En face, ça balance des Rankyakus. J’les esquive en m’baissant et en m’planquant derrière les arbres. Ils sont pas assez tranchants pour traverser tout le tronc. Inutile de rester loin, surtout que j’fais pas vraiment confiance à mon propre Rankyaku. J’saute sur un type à l’aide du Soru.
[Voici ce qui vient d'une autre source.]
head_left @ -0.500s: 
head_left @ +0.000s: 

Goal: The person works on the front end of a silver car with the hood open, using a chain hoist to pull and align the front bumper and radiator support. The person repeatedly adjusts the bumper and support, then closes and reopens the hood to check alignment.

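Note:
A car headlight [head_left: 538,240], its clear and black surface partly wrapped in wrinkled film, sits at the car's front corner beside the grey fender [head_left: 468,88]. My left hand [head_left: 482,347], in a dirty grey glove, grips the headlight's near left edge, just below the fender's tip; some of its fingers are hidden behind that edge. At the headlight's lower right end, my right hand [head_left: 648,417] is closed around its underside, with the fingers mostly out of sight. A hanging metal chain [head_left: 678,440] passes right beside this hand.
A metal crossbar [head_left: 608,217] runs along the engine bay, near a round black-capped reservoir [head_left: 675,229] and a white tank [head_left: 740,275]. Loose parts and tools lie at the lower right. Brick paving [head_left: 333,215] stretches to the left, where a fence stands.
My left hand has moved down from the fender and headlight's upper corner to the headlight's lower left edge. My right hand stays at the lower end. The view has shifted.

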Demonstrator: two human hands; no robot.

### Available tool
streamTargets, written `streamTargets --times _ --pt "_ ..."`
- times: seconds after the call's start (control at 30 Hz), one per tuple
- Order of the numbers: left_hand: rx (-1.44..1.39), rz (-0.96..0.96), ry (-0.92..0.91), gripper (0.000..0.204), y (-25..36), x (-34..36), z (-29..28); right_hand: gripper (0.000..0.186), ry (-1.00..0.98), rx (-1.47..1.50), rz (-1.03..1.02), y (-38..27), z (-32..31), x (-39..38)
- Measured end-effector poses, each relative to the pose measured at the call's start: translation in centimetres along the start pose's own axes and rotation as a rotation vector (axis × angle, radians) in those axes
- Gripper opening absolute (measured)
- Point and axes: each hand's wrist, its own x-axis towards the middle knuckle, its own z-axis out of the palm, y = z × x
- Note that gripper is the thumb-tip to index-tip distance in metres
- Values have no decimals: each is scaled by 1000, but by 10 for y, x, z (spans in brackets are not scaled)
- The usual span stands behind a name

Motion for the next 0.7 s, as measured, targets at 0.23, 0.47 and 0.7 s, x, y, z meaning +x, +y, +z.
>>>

Maintenant que j’vois sa tronche de près, c’est définitivement un CP4. J’reconnais sa sale trogne avec son gros tarin. Il est pas aussi surpris par mon approche que n’importe quel péquaure des blues qu’a jamais vu un Soru de sa vie. Les coups volent entre nous, lui utilisant davantage le tranchant de ses mains là où j’fais appel à mes poings ou mes paumes.
J’sais que Victoire est aux prises avec un autre type, mais le troisième devrait pas tarder à faire sentir sa présence. J’saute en arrière et j’arme un coup de pied. A tous les coups… Ca loupe pas. On est en stage pour le Rokushiki, donc il essaie de m’empêcher d’utiliser le Rankyaku en se jetant sur moi. La position est loin de m’être favorable.
J’agite presqu’ineptement la jambe et forme un Geppou qui me permet d’envoyer un Shigan droit dans son bide. Lui a fait pareil, mais avec une fraction de retard. Fraction que j’mets à profit pour me protéger d’un Tekkai. On tombe tous deux à terre, et j’reprends mon souffle en lui foutant mon pied dans sa tête. Ma collègue a elle aussi réussi à se débarrasser de son adversaire, qui se tient l’entrejambe en gémissant.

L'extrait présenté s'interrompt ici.